Washington's boyhood home found, but no hatchet
AP Science Writer
The archaeologists were delighted to at last find the remains of George Washington's boyhood home but got stumped when they looked for evidence of the cherry tree and rusty hatchet.
"This was the setting for many important events in Washington's life," David Muraca, director of archaeology for The George Washington Foundation, announced Wednesday.
Most biographies offer little detail of the first president's youth, so the discovery may provide insight into Washington's childhood, he said. The site is located at Ferry Farm, just across the Rappahannock River from Fredericksburg, Va., about 50 miles south of Washington.
Philip Levy, associate professor of history at the University of South Florida, found evidence that the house was a one-and-a-half-story residence perched on a bluff overlooking the river.
"If George Washington did indeed chop down a cherry tree, as generations of Americans have believed, this is where it happened," said Levy. The researchers said the artifacts they have recovered did not include a hatchet.
"There is little actual documentary evidence of Washington's formative years.

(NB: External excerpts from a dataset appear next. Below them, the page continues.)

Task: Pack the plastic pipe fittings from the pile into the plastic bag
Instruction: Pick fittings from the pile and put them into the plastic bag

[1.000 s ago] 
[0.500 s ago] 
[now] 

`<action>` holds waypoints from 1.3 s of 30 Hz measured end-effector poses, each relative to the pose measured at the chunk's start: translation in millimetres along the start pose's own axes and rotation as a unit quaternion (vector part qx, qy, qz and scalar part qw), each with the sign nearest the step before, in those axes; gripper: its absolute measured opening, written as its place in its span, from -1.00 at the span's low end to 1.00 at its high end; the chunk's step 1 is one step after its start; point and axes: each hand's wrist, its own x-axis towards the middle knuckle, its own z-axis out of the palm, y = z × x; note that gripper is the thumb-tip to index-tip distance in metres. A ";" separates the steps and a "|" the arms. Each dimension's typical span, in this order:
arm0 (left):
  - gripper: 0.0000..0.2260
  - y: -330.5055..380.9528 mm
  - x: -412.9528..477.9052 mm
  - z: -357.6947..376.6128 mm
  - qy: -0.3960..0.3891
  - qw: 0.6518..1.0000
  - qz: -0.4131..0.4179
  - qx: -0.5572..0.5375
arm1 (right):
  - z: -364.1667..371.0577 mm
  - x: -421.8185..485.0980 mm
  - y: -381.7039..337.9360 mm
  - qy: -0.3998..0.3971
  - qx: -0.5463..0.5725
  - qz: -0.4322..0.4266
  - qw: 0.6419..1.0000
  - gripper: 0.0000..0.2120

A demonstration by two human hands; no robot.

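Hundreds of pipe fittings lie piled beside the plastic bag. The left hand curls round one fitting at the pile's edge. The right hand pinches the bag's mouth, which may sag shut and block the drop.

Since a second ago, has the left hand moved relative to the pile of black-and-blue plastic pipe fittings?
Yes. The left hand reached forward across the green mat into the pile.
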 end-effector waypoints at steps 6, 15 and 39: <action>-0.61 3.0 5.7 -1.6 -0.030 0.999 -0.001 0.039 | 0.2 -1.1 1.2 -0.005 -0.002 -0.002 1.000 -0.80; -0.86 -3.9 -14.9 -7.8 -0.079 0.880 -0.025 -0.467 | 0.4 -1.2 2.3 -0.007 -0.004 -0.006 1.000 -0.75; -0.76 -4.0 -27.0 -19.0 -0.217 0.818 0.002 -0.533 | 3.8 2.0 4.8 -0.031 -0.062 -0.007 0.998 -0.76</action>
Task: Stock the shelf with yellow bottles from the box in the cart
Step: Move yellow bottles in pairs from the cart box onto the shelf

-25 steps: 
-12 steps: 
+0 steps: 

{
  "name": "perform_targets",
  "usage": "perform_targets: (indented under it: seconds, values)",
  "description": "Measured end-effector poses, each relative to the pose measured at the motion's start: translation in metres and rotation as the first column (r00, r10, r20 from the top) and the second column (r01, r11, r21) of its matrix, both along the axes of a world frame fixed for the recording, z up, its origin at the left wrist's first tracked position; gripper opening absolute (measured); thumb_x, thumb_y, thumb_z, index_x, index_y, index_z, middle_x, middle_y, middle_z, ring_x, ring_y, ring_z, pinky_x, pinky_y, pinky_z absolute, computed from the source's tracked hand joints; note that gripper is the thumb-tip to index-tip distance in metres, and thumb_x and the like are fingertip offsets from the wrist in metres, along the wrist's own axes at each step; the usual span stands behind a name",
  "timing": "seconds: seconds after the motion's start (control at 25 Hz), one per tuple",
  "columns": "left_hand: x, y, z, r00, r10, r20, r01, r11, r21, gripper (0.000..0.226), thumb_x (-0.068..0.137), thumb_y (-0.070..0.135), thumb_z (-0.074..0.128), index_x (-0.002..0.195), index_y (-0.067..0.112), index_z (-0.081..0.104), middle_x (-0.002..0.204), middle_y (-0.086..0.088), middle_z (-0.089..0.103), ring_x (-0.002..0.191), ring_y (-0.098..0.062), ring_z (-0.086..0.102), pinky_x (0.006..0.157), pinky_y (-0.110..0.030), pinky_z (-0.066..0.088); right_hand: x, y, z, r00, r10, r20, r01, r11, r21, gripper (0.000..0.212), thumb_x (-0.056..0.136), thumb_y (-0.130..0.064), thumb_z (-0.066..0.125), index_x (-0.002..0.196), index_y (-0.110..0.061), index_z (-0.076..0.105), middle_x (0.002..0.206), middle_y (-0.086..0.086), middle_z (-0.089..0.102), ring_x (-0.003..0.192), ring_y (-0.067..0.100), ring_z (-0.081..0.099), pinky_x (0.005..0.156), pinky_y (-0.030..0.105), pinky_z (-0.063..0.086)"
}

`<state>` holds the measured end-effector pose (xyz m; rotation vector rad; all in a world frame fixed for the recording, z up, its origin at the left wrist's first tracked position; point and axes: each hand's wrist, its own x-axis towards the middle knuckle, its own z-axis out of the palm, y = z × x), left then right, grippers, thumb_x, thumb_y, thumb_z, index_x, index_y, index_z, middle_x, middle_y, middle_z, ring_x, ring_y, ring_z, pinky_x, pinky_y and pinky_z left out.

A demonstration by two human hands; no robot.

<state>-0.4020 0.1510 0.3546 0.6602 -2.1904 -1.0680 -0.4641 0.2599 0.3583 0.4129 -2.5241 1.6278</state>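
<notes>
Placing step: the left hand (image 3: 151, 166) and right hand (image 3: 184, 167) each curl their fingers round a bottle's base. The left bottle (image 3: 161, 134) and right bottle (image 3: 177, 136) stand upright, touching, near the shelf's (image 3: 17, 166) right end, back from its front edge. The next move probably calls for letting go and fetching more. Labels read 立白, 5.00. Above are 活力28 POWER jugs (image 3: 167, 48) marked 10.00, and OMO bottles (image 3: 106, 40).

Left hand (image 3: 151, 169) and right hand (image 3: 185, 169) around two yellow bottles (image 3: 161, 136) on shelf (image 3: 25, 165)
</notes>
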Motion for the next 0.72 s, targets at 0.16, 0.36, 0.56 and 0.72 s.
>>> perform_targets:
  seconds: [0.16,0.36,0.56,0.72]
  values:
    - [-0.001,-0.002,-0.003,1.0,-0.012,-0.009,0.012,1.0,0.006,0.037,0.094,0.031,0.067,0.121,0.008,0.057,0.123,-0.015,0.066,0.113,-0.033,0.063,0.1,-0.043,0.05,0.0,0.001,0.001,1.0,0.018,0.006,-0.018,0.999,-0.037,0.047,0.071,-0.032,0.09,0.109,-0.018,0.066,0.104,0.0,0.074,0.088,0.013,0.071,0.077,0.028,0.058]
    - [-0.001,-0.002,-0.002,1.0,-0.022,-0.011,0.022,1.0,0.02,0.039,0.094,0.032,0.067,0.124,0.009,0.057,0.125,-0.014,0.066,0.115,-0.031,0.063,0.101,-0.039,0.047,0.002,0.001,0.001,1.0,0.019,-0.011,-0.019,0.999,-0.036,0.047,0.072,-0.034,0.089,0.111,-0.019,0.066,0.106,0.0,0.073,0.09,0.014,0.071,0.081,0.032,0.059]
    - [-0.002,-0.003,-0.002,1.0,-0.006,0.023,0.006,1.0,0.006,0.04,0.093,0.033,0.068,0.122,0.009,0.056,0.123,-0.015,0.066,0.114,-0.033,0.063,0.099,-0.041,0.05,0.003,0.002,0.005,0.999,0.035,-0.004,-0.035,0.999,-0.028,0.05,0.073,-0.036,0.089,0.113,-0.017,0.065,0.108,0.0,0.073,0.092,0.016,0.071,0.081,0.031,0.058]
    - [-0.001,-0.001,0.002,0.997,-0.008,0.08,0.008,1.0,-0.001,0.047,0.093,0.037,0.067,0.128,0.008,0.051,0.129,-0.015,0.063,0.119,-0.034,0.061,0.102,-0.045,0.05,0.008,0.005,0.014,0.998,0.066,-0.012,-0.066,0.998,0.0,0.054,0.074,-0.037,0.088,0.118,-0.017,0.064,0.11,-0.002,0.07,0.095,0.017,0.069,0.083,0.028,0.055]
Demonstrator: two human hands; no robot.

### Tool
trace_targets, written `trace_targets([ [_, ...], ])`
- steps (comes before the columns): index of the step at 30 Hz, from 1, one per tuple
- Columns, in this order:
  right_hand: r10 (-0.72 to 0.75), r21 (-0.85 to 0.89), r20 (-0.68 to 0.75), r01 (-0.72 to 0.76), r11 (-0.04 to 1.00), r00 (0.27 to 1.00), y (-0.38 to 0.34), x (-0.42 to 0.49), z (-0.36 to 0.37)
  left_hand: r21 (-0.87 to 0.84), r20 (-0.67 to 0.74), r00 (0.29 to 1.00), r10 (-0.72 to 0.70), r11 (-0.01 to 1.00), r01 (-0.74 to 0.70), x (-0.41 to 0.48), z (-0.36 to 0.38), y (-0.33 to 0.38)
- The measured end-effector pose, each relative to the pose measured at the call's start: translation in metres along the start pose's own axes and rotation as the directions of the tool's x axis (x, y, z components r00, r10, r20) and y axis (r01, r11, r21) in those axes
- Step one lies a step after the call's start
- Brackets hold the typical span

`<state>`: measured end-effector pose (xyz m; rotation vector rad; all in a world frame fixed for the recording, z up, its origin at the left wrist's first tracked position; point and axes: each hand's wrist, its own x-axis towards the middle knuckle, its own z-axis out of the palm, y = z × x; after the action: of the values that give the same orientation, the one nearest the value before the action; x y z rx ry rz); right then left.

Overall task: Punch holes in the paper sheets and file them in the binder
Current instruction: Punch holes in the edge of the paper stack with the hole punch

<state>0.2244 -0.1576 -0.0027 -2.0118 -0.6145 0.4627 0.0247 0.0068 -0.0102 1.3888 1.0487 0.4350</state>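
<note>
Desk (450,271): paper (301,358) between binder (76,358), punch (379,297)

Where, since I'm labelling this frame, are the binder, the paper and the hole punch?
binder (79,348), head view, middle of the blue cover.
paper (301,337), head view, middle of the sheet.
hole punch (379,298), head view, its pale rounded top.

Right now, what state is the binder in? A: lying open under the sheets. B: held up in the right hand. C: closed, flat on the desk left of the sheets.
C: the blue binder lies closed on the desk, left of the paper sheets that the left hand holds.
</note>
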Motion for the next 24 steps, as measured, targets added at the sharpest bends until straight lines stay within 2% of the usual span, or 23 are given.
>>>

What we see at this site is the best available window into the setting that nurtured the father of our country," Levy said.
Three likely locations were excavated over seven years. The site where the foundations of Washington's home were discovered was built during the first part of the 18th century — Washington was born in 1732 — fit the type of house in which Washington would have lived and also yielded artifacts likely linked to his family.
"Now that we have identified the home, we can begin understanding Washington's childhood," Muraca said, as well as dispel some of the folklore surrounding the president's life. For instance, the tale of Washington's chopping down the cherry tree with a hatchet and confessing to his father has never been proven.
"We see a county-level gentry home," he said. Washington's father "was wealthy within the county ... not on the colonial level but locally important, and we see a home befitting that status." The house measured about 53-feet by 37-feet, with a central hallway and two rooms on each side of the hallway.
The eventual goal, Muraca said, is to rebuild the home as it was in the 1740s.
Levy and Muraca spoke at a teleconference organized by the National Geographic Society, which helped fund the work. Research at the location has continued for seven seasons.
The 113-acre Ferry Farm — itself a National Historic Landmark — was known as the former home of the Washington family, but previous attempts to locate the house itself had been unsuccessful.
Most of the wood from the home was reused by builders on other structures or was damaged in the Civil War, and part of the foundation eroded away, the researchers said.
But after digging through layers of dirt the archaeologists found two chimney bases and stone-lined cellars and root cellars.
The cellars held a large number of artifacts including pieces of the house's ceilings and painted walls, fragments of 18th century pottery and other ceramics, glass shards, wig curlers and toothbrush handles made of bone.
Muraca said they also recovered larger objects such as pieces of a tea set that probably belonged to George's mother, Mary Ball Washington; wine bottles, knives, forks and 10 pieces of a group of small figurines that might have stood on a mantel.
They also discovered a well-used pipe bowl, blackened from smoking, that was marked with a Masonic crest. Washington joined the Fredericksburg Lodge of the Masons in 1753.
"While we can't say that this was George Washington's pipe, we can wonder about it," Levy said.
And there were burned remains of a fire at the farm on Christmas Eve, 1740, which Washington mentioned in letters. During the Civil War the farm served as a staging site for Union soldiers attacking Fredericksburg.
Washington was known to swim in the Rappahannock and to take the ferry to Fredericksburg and grew to adulthood at the farm. But he spent less time there as he got older.
He eventually moved to his half-brother's estate at Little Hunting Creek, south of Alexandria, Va., later renamed Mount Vernon.
In addition to National Geographic, the research is funded by the Commonwealth of Virginia, The Dominion Foundation, the Mary Morton Parsons Foundation and many individuals.